Mrs Morley’s cash mob – haberdashery and life lessons

• August 19, 2012 • Comments (3)

Yesterday I took part in something special – something that reminded me that shopping should serve a purpose other than instant personal gratification and plumping up a corporates balance sheet. I took part in a ‘cash mob’. I had heard of a ‘flash mob’ but a ‘cash mob’? The concept is the same but this one involved meeting at a local shop and spending $5 to support the retailer.

Via Facebook my lovely friend, Annie, invited me to Mrs Morley’s Haberdashery ‘cash mob’. I can’t point you to a website because Mrs Morley is 99, she operates a tiny, and I mean tiny, haberdashery store in a little arcade between Whistler and Belgrave Streets in Manly. Mrs Morley took over the store from a family member who passed away suddenly about 17 years ago. Since then, she has worked 5 and a half days a week selling buttons, ribbons and threads. She works hard but she told me why she loves it – “because I have to do something to stop me falling off the perch”.

That comment made me chuckle at the time but it has replayed in my mind ever since – I often get overwhelmed with the busyness of life – working, cleaning, school runs and kids sport – and  find myself dreaming of a life where I could wake up and meander through my day with no commitments. Mrs Morley’s comment made me realise that that dream may not actually be a good thing – being part of a community is a good thing.

The cash mob was organised by Katy Plummer, the owner of the neighbouring second-hand book store, Desire Books, she set up a Facebook page for the event and the word spread.

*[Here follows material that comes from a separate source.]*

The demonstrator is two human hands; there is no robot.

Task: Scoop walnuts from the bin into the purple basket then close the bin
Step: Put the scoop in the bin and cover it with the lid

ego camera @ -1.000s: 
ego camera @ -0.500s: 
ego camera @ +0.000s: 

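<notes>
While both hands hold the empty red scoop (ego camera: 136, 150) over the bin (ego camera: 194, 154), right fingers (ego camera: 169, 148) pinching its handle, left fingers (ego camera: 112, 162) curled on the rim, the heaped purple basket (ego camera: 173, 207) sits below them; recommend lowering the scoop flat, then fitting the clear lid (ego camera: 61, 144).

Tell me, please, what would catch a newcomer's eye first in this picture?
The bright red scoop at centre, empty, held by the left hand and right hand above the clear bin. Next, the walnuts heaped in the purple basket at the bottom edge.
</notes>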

The goal was simple – come together and show Mrs Morley that she is a valued part of the Manly business community. The result – a long queue of people snaking down the arcade, the buzz of strangers making small talk about how great it is to see someone still working at 99, the clicks of a few SMH photographers and a strong sense of community – that lovely heart warming feeling when you feel a connection; when you are part of the village of life.

The point of this post ? Not to shout out about a particular ‘socially conscious product’ but a simple reminder that supporting small and local business builds communities. The cash mob showed me that there is a whole community of small business in Manly that I didn’t really know about. I had walked past Desire Books many times, but never been in. I have driven to a sterile ‘supa centre’ to buy buttons when I could have ridden my bike to Mrs Morley’s.The photos on this post were taken by a local fashion designer, Beattie Lanser, who handmakes all her clothing in a workshop at the back of her shop in Fairlight. A store I have driven past but never entered. I will now – I feel I have a connection and I want to foster it – I want to support local businesses more; yes it supports the local retailer but I will benefit too – I  will make new connections, I will continue to be inspired and I will probably learn something too.

Do you have a local business you support – how does it make you feel?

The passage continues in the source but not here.